**EXERCISE AIM**. Among the entries, find the lines with the string "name" and report them.

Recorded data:
□ □ □
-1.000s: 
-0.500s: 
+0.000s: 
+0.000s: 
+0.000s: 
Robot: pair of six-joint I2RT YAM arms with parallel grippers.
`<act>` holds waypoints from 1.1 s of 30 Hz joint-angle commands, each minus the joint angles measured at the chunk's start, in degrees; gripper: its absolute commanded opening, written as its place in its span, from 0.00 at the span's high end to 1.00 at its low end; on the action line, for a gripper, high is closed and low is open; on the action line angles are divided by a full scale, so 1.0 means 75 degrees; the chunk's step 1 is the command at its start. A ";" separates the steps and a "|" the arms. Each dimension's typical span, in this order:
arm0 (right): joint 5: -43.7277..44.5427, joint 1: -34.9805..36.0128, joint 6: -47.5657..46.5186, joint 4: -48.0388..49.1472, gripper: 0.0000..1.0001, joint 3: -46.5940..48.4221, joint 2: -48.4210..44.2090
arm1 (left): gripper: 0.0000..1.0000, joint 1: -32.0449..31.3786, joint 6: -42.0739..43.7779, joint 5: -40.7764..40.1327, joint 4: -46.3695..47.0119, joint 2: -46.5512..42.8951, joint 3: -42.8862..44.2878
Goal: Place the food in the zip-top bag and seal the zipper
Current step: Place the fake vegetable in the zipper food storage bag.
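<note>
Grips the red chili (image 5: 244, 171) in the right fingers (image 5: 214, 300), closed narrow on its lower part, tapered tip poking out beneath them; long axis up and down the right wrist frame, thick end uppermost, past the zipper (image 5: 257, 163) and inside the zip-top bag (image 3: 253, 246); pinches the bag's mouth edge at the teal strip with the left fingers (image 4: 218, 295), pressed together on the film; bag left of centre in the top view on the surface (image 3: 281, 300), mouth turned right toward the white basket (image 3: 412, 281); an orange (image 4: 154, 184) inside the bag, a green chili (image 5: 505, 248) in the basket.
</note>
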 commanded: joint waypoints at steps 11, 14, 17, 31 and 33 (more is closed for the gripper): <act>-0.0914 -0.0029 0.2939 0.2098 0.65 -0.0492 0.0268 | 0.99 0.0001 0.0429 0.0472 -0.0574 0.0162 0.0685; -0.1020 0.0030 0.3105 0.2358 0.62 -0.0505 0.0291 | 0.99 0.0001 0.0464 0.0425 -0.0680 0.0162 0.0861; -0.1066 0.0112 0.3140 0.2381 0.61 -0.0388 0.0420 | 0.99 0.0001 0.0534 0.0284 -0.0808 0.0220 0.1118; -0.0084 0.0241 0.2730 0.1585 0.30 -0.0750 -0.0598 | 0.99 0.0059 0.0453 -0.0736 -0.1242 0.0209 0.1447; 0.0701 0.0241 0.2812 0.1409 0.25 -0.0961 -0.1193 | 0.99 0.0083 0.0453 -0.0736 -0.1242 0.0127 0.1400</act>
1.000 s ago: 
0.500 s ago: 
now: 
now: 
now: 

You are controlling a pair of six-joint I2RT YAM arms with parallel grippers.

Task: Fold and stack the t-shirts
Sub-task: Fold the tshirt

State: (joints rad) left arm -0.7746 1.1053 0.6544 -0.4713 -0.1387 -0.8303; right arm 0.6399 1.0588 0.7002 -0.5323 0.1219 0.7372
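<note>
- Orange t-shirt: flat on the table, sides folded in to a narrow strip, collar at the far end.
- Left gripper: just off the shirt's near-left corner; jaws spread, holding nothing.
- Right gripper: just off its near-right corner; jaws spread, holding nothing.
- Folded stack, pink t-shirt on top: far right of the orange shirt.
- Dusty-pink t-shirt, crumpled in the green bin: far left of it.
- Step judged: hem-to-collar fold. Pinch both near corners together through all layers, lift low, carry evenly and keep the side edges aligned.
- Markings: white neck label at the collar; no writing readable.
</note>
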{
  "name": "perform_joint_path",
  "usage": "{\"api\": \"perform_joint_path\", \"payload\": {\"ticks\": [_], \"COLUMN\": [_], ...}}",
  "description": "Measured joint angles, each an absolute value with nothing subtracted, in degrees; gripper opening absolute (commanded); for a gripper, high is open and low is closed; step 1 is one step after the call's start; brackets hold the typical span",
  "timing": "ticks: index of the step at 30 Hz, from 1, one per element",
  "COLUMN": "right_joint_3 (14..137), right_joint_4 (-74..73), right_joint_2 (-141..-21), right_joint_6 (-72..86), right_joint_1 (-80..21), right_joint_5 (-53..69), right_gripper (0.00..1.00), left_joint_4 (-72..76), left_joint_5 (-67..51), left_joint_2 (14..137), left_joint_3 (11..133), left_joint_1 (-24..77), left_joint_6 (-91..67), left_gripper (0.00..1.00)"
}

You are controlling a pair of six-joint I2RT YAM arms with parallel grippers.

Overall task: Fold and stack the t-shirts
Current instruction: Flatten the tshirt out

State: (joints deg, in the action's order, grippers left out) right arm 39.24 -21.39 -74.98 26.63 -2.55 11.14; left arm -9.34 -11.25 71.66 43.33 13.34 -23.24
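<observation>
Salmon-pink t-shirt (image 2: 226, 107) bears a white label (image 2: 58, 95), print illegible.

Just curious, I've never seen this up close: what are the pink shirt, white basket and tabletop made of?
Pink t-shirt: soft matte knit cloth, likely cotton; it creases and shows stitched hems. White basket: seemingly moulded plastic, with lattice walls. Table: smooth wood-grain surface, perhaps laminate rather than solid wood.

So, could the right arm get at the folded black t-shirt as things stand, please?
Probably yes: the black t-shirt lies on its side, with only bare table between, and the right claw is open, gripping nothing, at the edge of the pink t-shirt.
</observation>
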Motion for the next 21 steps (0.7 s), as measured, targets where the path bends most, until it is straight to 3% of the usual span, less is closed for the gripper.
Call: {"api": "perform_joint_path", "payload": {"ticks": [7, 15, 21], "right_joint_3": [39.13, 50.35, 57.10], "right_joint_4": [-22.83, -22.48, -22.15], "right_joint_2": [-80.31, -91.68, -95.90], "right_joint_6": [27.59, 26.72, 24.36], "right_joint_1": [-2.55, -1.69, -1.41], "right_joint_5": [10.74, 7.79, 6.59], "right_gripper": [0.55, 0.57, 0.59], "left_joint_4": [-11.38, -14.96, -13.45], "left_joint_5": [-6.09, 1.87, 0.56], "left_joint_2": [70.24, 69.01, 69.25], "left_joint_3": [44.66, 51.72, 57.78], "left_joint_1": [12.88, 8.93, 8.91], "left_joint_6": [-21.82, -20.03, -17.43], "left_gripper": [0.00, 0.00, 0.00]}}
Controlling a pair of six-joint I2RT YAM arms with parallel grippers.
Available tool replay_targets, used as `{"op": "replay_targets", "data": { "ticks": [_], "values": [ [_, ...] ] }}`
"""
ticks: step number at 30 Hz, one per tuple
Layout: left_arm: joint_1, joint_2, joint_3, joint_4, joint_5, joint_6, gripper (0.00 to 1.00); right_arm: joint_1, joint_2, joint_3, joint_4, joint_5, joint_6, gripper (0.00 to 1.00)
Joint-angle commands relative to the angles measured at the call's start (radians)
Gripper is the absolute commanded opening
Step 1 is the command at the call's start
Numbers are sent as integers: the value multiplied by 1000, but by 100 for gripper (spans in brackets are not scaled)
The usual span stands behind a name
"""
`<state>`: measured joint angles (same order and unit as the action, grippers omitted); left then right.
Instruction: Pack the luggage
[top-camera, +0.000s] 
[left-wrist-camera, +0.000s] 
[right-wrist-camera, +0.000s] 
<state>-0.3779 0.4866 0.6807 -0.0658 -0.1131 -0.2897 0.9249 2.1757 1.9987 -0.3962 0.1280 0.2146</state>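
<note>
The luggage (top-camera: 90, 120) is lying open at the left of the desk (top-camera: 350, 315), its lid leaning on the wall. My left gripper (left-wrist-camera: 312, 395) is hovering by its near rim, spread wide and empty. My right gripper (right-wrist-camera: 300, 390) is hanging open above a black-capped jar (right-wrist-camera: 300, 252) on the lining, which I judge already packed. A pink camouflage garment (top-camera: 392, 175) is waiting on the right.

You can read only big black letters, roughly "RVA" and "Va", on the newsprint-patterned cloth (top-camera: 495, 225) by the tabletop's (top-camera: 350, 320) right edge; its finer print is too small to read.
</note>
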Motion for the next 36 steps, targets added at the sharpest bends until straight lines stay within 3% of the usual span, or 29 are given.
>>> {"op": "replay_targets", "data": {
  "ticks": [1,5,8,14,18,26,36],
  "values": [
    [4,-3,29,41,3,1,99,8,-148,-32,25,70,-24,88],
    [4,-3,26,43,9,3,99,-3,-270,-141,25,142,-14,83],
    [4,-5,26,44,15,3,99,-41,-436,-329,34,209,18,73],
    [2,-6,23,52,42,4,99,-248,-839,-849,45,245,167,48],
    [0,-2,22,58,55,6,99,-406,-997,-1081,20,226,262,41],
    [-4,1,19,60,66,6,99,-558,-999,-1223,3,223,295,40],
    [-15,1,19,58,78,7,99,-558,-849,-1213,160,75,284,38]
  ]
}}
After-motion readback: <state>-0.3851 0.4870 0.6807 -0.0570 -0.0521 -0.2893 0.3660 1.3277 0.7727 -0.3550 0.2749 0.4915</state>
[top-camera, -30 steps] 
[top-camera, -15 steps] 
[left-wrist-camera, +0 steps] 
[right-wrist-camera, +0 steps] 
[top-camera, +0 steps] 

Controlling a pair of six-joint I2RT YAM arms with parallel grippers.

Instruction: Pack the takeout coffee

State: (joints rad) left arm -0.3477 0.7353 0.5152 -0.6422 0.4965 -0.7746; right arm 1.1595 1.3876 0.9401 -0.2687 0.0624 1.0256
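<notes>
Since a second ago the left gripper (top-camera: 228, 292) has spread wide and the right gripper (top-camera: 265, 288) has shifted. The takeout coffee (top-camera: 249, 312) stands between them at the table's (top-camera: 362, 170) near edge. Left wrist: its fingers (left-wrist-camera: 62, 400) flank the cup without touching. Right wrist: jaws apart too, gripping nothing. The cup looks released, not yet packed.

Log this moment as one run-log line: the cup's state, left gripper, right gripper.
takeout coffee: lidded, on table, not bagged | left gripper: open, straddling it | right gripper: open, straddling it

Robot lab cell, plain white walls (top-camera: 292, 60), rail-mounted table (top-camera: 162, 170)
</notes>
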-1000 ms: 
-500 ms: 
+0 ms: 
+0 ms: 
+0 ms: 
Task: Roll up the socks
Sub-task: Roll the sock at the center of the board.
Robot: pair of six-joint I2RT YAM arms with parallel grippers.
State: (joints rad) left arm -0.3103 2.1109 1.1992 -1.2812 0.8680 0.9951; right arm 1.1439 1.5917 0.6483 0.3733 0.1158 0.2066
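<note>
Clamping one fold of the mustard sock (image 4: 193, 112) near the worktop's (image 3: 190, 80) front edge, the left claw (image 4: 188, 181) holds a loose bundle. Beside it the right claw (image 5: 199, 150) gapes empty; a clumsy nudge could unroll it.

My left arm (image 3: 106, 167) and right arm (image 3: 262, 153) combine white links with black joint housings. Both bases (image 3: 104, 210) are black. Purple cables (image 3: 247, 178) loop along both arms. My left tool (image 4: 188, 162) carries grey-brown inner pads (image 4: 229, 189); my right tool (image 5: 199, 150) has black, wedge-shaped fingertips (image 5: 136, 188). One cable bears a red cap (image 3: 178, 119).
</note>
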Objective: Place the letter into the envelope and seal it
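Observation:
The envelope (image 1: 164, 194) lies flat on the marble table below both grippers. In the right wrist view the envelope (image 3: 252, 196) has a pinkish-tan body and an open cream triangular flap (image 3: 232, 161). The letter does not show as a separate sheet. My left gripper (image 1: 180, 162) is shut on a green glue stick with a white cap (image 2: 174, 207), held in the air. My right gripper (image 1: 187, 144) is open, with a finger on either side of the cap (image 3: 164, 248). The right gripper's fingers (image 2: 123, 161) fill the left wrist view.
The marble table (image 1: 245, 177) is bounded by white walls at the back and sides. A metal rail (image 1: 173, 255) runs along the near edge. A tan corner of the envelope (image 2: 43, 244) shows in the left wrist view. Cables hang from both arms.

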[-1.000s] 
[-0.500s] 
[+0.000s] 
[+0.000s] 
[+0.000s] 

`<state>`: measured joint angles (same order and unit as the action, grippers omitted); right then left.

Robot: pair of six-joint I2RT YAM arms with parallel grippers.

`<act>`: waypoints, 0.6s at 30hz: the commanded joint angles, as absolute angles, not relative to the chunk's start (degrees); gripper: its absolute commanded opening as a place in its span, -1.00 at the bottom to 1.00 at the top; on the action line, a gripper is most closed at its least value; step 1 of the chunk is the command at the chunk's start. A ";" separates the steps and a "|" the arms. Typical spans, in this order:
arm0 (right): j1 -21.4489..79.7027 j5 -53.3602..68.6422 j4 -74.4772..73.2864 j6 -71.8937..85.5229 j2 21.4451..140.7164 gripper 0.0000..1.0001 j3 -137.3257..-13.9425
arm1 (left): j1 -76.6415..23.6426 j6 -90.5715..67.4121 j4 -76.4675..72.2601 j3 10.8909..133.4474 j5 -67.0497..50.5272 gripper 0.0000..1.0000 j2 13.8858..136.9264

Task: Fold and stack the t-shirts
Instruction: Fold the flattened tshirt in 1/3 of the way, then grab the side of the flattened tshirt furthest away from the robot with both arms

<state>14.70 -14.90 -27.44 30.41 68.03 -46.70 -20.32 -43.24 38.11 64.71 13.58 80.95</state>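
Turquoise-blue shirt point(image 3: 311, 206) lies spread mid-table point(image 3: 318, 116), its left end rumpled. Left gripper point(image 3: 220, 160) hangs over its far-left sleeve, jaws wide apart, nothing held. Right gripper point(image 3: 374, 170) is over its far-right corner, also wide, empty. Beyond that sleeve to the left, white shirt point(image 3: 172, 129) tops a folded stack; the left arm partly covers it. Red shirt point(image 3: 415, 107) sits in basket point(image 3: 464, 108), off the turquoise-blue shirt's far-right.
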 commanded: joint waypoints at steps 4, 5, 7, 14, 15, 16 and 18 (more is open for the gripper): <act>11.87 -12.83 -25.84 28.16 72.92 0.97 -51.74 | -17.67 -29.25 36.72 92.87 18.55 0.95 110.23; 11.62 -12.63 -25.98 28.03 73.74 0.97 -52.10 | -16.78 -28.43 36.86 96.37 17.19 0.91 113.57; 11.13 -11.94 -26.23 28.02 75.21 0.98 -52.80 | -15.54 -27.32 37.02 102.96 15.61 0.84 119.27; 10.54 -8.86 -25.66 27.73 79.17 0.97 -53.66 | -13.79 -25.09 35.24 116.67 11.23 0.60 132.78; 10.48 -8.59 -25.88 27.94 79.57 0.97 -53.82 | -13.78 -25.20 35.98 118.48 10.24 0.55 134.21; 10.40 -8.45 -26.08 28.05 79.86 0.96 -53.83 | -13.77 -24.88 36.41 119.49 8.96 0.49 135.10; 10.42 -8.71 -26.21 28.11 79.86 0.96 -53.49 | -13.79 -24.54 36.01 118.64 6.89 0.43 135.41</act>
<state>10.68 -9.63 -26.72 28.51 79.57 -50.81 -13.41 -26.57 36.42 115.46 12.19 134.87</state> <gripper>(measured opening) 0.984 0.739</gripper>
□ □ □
**YOUR RESPONSE**.
  "name": "perform_joint_path",
The usual span stands behind a name

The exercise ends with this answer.